Ishani et al. conducted a comparative effectiveness trial that evaluated whether chlorthalidone, as compared with hydrochlorothiazide, reduced the risk of major nonfatal cardiovascular disease outcomes and non–cancer-related deaths in older patients with hypertension who were receiving hydrochlorothiazide at baseline. Read the NEJM Original Article here.

Clinical Pearls

Q: What was the design of this large pragmatic trial?

A: The authors conducted this large pragmatic trial within the Department of Veteran’s Affairs (VA) point-of-care program. The trial was embedded within the VA electronic health records system, which allowed centralized identification and recruitment. The trial was conducted in the context of usual care with no trial-specific procedures (including case-report forms) or trial-specific visits. All data were extracted from administrative databases, which dramatically reduced the total cost of the trial. Centralized recruitment allowed participation from many smaller VA sites that traditionally have been excluded from clinical trials owing to lack of research infrastructure.

Q: Was chlorthalidone superior to hydrochlorothiazide in the trial by Ishani et al.?

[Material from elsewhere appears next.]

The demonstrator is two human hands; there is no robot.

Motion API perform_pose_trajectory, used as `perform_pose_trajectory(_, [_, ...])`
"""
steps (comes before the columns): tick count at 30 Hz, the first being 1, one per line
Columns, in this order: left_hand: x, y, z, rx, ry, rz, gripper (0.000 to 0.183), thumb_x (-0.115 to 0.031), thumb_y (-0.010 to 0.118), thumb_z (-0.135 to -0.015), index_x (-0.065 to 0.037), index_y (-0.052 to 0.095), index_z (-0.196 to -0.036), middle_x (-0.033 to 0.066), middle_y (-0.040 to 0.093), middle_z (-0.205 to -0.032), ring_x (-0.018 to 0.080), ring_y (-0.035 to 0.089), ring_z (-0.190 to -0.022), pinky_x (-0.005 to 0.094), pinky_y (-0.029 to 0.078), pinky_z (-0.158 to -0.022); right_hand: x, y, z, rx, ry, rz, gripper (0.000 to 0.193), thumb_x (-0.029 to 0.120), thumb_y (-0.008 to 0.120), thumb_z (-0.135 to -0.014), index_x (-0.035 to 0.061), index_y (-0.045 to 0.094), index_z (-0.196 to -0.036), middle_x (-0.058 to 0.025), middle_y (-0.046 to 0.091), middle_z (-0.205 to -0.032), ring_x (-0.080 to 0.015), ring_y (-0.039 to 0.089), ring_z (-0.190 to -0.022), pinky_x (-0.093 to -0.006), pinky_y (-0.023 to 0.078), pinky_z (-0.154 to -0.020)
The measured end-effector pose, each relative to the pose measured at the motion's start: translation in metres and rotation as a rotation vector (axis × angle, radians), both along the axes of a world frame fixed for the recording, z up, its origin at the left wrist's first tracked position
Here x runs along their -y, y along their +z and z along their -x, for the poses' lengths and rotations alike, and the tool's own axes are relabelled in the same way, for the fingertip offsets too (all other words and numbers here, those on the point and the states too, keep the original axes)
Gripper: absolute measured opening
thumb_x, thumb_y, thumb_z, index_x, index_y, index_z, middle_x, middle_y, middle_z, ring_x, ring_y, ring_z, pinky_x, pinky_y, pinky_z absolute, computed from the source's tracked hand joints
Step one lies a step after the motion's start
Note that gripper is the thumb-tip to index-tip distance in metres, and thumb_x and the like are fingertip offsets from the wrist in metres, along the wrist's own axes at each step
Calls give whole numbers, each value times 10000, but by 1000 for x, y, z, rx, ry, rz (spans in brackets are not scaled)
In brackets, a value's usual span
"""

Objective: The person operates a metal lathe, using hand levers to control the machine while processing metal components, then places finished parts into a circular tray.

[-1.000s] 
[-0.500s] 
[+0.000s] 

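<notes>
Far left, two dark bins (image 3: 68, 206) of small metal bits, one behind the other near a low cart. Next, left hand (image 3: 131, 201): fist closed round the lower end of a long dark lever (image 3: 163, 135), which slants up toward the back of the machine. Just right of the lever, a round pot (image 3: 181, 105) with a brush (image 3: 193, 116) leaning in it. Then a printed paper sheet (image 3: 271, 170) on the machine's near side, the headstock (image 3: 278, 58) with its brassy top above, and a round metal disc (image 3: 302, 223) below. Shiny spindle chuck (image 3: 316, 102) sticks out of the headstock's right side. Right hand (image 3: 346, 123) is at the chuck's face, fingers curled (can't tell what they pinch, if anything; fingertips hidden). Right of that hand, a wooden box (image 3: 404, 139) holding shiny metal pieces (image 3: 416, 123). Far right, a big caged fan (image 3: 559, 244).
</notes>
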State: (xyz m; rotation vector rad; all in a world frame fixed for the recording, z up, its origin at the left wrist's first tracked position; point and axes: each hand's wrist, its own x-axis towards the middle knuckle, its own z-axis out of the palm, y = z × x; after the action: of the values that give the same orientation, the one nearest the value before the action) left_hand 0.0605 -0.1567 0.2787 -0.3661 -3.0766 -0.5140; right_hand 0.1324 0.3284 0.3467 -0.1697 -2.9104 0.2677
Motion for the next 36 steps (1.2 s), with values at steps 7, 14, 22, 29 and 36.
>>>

A: The primary outcome of this trial was the first occurrence of a composite outcome consisting of a nonfatal cardiovascular disease event or non–cancer-related death, assessed in a time-to-event analysis. Nonfatal cardiovascular disease events were nonfatal myocardial infarction, stroke, hospitalization for heart failure, or urgent coronary revascularization for unstable angina. At a median follow-up of 2.4 years, a primary composite outcome event had occurred in 1377 patients — 702 (10.4%) in the chlorthalidone group and 675 (10.0%) in the hydrochlorothiazide group (hazard ratio, 1.04; 95% confidence interval [CI], 0.94 to 1.16; P = 0.45). There was no difference between the groups in the individual components of the primary outcome.

Morning Report Questions 

Q: Did treatment outcomes differ in any of the prespecified subgroups?

A: There was a qualitative interaction in a prespecified subgroup that was defined according to the history of myocardial infarction or stroke and treatment-group assignment. Patients in the chlorthalidone group who had no history of myocardial infarction or stroke had a modestly higher risk of a primary-outcome event than patients in the hydrochlorothiazide group, but patients who had a history of myocardial infarction or stroke and were assigned to receive chlorthalidone had a lower risk of a primary outcome event than patients with this history in the hydrochlorothiazide group. Because the trial did not show a difference in the risk of the primary outcome between treatment groups overall, this difference is probably a chance finding and should not be overinterpreted.

Q: Describe a limitation of the trial by Ishani et al.

A: The dose levels of the two diuretics are an important limitation of this pragmatic trial. Previous trials that showed the benefits of these medications on cardiovascular outcomes used higher target doses (≥50 mg of hydrochlorothiazide or ≥25 mg of chlorthalidone). However, most patients currently treated with hydrochlorothiazide, including the VA population, receive 12.5 to 25 mg, and only 5% of the patients in this trial had been receiving 50 mg of hydrochlorothiazide at baseline. Therefore, the primary comparison in this trial was between 25 mg of hydrochlorothiazide and 12.5 mg of chlorthalidone. These results should not be extrapolated to other doses of these medications.